**Activity:** The lines from the start of the records through the one containing "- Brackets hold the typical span" are to be restated word for word; please include both ends.

Items listed in a dataset
......

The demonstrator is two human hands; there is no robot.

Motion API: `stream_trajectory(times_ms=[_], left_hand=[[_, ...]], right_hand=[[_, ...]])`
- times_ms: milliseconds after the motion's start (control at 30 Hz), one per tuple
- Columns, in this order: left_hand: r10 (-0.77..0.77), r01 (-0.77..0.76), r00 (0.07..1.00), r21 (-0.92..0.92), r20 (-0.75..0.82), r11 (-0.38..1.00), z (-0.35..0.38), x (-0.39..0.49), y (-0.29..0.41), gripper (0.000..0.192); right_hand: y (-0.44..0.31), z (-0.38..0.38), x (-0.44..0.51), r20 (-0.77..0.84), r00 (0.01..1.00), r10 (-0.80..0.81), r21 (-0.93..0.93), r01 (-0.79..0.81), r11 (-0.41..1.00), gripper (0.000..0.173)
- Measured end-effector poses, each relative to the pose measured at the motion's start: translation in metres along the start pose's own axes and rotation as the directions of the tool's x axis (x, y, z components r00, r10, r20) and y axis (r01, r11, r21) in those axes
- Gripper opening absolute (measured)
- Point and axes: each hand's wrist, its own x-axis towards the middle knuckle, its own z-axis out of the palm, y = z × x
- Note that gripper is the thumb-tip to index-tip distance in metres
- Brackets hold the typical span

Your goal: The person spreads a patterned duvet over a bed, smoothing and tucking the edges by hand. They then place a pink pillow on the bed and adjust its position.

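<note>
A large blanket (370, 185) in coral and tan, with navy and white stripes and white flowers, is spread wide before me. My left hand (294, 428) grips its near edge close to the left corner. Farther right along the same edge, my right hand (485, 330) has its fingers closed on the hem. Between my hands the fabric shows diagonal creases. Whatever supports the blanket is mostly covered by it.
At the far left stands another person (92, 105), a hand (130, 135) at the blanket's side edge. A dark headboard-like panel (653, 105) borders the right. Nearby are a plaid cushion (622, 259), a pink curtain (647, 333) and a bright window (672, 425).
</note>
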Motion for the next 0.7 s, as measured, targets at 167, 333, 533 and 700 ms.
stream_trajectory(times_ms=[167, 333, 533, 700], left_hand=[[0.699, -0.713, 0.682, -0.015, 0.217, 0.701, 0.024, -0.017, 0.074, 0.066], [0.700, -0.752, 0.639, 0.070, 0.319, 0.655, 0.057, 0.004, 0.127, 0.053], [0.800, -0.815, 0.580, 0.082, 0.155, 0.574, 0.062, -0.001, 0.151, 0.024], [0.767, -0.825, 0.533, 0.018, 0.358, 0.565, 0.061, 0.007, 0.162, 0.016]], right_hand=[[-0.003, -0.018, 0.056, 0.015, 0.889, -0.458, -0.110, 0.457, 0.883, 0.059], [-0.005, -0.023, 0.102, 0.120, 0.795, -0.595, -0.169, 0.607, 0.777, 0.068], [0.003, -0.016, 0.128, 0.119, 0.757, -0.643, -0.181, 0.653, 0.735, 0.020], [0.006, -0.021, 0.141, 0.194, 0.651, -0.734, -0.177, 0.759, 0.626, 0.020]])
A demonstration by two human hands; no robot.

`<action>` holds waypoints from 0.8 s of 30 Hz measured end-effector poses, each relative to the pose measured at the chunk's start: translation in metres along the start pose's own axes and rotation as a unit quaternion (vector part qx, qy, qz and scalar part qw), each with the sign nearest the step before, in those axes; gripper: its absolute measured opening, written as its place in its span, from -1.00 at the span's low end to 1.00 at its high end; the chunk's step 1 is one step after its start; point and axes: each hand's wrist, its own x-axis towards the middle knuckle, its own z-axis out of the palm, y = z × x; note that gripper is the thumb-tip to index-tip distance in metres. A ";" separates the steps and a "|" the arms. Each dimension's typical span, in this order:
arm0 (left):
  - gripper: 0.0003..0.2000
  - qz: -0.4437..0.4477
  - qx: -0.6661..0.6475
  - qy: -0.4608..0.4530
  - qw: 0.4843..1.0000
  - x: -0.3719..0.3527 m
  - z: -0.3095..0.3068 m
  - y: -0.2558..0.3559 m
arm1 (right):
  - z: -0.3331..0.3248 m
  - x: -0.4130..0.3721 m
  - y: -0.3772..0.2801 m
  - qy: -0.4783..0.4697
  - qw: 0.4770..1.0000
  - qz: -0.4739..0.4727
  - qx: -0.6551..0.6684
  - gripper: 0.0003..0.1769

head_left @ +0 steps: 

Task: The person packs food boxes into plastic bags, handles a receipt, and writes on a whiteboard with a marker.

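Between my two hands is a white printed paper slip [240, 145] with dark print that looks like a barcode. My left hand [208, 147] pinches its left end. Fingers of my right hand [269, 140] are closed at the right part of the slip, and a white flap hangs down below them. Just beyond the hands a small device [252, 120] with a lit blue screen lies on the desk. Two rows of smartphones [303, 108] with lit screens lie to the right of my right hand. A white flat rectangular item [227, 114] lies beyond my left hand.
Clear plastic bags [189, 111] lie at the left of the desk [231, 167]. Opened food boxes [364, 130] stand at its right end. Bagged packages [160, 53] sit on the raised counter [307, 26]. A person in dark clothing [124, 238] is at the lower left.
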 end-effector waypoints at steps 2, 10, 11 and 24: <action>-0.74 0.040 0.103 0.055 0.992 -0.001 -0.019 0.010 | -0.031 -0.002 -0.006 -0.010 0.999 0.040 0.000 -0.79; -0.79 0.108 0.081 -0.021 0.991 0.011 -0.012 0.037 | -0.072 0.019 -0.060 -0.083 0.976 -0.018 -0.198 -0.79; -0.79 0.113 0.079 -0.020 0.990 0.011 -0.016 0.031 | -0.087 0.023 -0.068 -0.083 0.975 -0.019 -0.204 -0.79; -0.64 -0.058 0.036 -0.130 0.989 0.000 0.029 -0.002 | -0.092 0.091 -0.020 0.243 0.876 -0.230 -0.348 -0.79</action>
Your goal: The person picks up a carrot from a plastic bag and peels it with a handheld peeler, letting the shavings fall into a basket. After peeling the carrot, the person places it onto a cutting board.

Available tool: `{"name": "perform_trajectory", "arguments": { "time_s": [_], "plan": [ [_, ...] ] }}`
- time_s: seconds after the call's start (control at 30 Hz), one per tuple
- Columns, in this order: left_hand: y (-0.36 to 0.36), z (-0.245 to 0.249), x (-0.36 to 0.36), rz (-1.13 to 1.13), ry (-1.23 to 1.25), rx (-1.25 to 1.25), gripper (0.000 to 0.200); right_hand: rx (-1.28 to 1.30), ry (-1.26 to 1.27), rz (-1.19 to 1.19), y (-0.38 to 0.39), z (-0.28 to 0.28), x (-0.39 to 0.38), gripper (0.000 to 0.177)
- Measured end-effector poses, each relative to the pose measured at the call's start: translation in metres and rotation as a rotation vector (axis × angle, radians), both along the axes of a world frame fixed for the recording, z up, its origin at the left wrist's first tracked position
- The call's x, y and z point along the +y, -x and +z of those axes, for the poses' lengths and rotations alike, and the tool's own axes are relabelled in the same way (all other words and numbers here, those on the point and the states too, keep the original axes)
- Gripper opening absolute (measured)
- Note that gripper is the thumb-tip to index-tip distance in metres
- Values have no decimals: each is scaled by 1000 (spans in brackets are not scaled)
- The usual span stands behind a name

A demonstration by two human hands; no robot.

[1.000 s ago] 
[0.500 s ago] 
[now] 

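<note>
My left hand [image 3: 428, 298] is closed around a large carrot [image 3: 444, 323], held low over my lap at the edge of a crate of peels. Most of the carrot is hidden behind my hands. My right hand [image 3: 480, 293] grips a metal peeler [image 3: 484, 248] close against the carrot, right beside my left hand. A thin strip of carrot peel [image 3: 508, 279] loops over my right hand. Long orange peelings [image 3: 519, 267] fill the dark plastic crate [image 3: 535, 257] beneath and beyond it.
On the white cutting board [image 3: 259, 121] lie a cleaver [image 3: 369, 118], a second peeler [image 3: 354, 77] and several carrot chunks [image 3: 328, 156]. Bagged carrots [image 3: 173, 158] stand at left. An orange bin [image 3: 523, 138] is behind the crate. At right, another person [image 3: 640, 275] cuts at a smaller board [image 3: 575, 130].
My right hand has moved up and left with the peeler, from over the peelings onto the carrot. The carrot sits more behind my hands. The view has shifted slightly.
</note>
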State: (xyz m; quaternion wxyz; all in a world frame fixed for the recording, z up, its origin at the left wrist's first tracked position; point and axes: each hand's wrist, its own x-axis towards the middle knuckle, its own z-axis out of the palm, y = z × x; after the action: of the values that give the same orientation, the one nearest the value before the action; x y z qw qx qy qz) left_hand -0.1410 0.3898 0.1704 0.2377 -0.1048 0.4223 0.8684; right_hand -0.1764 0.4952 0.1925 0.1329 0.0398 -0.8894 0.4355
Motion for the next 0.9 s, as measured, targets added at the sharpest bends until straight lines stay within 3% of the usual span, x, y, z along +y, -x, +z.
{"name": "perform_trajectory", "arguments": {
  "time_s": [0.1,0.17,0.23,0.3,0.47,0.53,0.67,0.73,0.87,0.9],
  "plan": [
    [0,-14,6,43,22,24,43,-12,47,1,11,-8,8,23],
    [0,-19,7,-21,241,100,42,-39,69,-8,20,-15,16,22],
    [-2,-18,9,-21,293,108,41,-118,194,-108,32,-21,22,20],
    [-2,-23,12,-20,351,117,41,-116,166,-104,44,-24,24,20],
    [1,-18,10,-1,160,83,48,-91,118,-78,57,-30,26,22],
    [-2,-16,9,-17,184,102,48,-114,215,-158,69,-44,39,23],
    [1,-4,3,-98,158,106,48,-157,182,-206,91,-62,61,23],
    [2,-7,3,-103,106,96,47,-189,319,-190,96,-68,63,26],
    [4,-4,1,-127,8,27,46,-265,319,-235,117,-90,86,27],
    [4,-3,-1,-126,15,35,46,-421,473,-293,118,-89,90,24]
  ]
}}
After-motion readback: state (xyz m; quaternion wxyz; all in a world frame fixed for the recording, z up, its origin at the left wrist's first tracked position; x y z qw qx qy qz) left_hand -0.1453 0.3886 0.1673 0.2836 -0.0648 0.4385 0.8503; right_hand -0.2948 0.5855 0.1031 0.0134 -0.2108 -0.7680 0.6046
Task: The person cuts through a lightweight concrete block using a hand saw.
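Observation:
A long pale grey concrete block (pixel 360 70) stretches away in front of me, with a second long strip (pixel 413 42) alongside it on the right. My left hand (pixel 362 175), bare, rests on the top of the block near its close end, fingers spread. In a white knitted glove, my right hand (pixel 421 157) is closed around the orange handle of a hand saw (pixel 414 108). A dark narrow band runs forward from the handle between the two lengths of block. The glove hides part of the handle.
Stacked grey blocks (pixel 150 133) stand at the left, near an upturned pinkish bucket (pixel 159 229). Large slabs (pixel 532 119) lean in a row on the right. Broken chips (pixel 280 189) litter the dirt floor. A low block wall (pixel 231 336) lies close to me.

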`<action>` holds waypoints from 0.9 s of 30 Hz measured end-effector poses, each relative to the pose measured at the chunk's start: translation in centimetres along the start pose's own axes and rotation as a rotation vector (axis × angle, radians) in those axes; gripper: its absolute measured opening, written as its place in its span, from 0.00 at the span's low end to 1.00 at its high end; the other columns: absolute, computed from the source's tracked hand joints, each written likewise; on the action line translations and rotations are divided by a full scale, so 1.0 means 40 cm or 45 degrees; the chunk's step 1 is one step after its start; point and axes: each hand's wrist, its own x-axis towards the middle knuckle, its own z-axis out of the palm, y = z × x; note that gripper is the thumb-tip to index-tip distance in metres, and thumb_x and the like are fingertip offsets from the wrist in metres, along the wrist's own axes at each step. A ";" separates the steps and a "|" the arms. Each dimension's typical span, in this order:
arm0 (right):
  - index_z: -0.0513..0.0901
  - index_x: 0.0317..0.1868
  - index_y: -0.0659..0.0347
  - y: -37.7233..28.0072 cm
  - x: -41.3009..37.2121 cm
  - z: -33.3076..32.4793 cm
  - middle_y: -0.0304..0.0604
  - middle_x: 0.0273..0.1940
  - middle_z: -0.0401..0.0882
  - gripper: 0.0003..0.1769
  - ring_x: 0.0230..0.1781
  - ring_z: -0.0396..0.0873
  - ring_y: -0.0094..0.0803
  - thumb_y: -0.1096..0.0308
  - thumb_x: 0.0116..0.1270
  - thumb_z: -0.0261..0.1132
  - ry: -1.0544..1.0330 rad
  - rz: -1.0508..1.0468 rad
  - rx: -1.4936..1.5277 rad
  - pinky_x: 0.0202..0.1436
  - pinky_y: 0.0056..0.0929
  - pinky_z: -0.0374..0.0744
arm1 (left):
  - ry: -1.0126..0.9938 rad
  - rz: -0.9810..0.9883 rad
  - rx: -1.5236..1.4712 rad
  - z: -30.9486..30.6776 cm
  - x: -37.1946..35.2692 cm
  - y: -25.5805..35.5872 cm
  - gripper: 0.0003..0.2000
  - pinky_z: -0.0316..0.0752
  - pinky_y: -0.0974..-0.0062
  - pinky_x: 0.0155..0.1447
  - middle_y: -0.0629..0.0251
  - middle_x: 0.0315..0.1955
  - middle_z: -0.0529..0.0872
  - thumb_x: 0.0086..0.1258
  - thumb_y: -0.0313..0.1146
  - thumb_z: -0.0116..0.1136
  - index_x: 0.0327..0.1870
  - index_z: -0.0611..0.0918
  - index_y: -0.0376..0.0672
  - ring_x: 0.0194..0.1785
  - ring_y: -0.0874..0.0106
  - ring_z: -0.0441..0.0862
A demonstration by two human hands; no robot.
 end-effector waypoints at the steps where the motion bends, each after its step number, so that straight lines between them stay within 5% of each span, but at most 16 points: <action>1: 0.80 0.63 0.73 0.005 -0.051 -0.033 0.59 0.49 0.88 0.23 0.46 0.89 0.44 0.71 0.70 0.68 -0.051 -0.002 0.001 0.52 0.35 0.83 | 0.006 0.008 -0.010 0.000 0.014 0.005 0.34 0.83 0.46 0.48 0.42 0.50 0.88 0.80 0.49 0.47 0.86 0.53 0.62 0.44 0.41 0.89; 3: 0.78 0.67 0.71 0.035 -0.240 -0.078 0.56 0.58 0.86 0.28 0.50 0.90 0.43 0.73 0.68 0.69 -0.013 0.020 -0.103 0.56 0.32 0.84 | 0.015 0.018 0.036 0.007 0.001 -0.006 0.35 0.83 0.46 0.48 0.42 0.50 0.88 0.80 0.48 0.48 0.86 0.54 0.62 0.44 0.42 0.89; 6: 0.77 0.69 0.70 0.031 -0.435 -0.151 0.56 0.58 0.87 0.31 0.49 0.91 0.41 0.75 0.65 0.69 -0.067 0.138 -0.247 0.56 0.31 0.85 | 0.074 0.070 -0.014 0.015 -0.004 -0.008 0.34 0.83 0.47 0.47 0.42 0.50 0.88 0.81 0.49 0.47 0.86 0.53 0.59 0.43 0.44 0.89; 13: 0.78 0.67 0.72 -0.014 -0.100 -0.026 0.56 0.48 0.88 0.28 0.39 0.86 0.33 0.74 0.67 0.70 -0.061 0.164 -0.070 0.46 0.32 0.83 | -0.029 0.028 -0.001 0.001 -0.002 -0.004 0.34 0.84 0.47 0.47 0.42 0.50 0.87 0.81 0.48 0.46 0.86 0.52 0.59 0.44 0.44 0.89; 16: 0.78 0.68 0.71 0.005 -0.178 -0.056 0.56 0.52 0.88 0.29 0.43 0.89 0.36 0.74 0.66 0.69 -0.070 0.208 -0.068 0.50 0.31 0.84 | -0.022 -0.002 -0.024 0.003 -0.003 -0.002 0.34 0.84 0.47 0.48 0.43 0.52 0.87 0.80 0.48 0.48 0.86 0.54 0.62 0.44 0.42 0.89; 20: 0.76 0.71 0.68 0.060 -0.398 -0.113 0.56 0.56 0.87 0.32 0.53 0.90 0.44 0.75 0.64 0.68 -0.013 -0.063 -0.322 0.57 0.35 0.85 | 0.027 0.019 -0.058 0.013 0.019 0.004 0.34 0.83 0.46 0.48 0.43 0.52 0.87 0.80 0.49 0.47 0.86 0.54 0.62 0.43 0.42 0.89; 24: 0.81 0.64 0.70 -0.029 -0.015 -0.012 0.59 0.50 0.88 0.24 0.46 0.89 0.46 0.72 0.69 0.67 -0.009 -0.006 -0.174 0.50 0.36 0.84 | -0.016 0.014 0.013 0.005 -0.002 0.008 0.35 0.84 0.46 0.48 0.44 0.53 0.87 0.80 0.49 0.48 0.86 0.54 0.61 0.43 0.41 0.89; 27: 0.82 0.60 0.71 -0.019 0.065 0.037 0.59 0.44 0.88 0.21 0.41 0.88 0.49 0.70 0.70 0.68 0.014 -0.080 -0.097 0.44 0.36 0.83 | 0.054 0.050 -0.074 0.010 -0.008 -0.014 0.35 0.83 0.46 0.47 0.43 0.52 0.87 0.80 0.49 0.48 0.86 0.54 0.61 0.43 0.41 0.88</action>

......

**Result of this exercise:**
The demonstrator is two human hands; there is no robot.

Motion API: `stream_trajectory(times_ms=[_], left_hand=[[_, ...]], right_hand=[[_, ...]])`
- times_ms: milliseconds after the motion's start (control at 30 Hz), one per tuple
- Columns, in this order: left_hand: r10 (-0.77..0.77), r01 (-0.77..0.76), r00 (0.07..1.00), r21 (-0.92..0.92), r20 (-0.75..0.82), r11 (-0.38..1.00), z (-0.35..0.38), x (-0.39..0.49), y (-0.29..0.41), gripper (0.000..0.192); right_hand: y (-0.44..0.31), z (-0.38..0.38), x (-0.44..0.51), r20 (-0.77..0.84), r00 (0.01..1.00), r10 (-0.80..0.81), r21 (-0.93..0.93), r01 (-0.79..0.81), r11 (-0.41..1.00), gripper (0.000..0.173)
- Measured end-effector poses, each relative to the pose measured at the motion's start: translation in metres along the start pose's own axes and rotation as the directions of the tool's x axis (x, y, z components r00, r10, r20) and y axis (r01, r11, r21) in those axes
- Gripper opening absolute (measured)
- Point and axes: each hand's wrist, its own x-axis towards the middle knuckle, its own z-axis out of the palm, y = z × x
- Note that gripper is the thumb-tip to index-tip distance in metres
- Brackets hold the typical span

Work on this exercise is now complete.